Acoustics
Etude paramétrique de l'influence du chemin inverse sur les performances du contrôle feedforward adaptatif
Published on - CFA 2025 - 17e Congrès Français d'Acoustique
Dans un objectif d’atténuation acoustique ou vibratoire large bande en régime stationnaire, les techniques de contrôle actif feedforward adaptatif sont particulièrement efficaces. Elles utilisent un filtre de contrôle, qui calcule à partir d’un signal de référence, la consigne permettant à l’actionneur de maximiser l’atténuation en une position cible. A partir des mesures de l’erreur, signal résiduel en cette position, et du signal de référence, un algorithme d’adaptation optimise les coefficients de ce filtre. Le signal émis par l’actionneur se propage vers la position cible, mais également, de manière indésirable, vers le capteur de référence par une trajectoire connue sous le nom de chemin inverse. Cette étude expérimentale vise à évaluer l’impact de la longueur du chemin inverse, sur les performances du contrôle. Pour cela, une poutre encastrée libre, équipée d’un actionneur et de deux capteurs, d’erreur et de référence, est soumise à des sources vibratoires de divers contenus spectraux. Dans le contrôleur sont implémentés successivement deux algorithmes d’adaptation.
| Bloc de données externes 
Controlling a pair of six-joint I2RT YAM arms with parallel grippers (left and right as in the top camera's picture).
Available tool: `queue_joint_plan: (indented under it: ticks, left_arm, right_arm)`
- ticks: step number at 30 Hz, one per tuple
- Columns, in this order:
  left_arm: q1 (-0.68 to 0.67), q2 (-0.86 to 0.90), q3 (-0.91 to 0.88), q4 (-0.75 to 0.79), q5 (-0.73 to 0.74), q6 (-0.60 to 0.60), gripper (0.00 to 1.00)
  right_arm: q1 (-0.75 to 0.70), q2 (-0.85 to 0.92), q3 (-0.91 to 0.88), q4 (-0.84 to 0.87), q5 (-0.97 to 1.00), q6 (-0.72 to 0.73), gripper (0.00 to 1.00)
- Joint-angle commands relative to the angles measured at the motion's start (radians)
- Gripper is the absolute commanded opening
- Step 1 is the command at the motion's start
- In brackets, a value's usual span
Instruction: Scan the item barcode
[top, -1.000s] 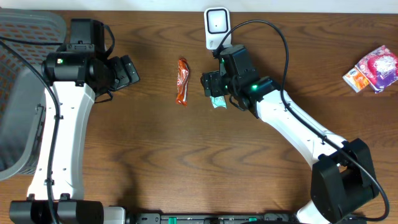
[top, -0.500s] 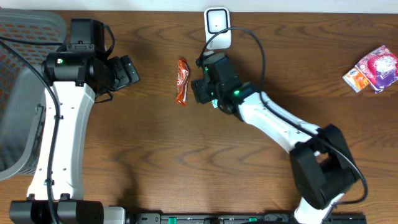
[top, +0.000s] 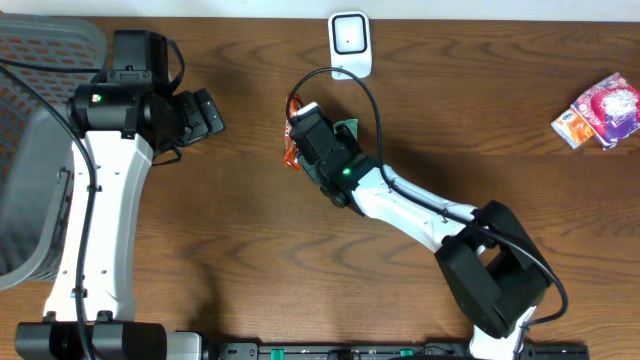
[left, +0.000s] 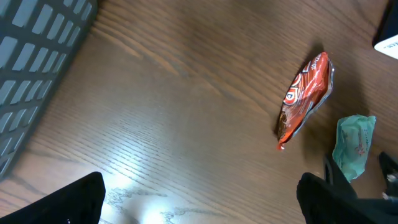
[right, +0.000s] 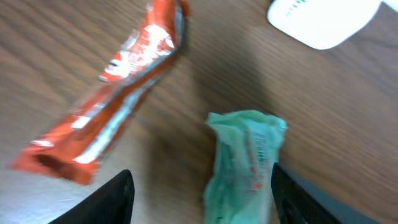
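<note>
Both left gripper and right gripper gape; packet, lower centre, seems light, crinkly: pinch across its middle.

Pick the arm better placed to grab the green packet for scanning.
Right. Its open claw straddles the green packet, beside the orange wrapper and near the white scanner. The left claw, open too, hangs well off to the side.

Dark wood-grain table, grey plastic basket at its left edge.
</note>
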Motion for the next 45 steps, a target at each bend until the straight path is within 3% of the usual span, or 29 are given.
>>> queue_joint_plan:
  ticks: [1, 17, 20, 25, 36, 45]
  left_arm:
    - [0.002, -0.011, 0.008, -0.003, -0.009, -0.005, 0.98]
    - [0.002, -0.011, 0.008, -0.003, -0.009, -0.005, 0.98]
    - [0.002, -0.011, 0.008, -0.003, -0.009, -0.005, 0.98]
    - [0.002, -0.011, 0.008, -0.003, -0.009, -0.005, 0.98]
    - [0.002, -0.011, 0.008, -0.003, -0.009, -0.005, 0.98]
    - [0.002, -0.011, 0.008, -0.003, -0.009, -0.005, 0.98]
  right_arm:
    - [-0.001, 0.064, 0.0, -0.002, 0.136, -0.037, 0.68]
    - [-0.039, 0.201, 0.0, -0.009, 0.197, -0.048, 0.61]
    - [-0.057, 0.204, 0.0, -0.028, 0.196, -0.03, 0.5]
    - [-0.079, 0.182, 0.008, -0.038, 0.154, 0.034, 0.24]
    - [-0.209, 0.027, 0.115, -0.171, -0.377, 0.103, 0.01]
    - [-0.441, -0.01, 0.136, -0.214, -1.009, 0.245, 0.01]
Le premier, FxLMS, néglige la contribution du signal d’actionneur dans le signal de référence pour optimiser le filtre de contrôle, tandis que le second, basé sur une paramétrisation FIR de Youla-Kučera (FIRYK), en tient compte. Pour chaque source vibratoire et différentes positions du capteur de référence, les performances des deux solutions de contrôle sont comparées en évaluant neuf descripteurs, dynamiques et statiques, calculés respectivement sur les régimes transitoire et permanent du signal d’erreur. Ce travail expérimental montre, comme attendu, qu’avec l’algorithme FxLMS, les performances de contrôle se dégradent lorsque le capteur de référence s’approche de l’actionneur, alors qu’avec FIRYK, elles restent inchangées. De plus, ce travail montre comment évaluer expérimentalement la distance capteur de référence – actionneur en dessous de laquelle les performances de FIRYK dépassent celles de FxLMS, puis celle en dessous de laquelle le signal d’erreur obtenue avec FxLMS diverge.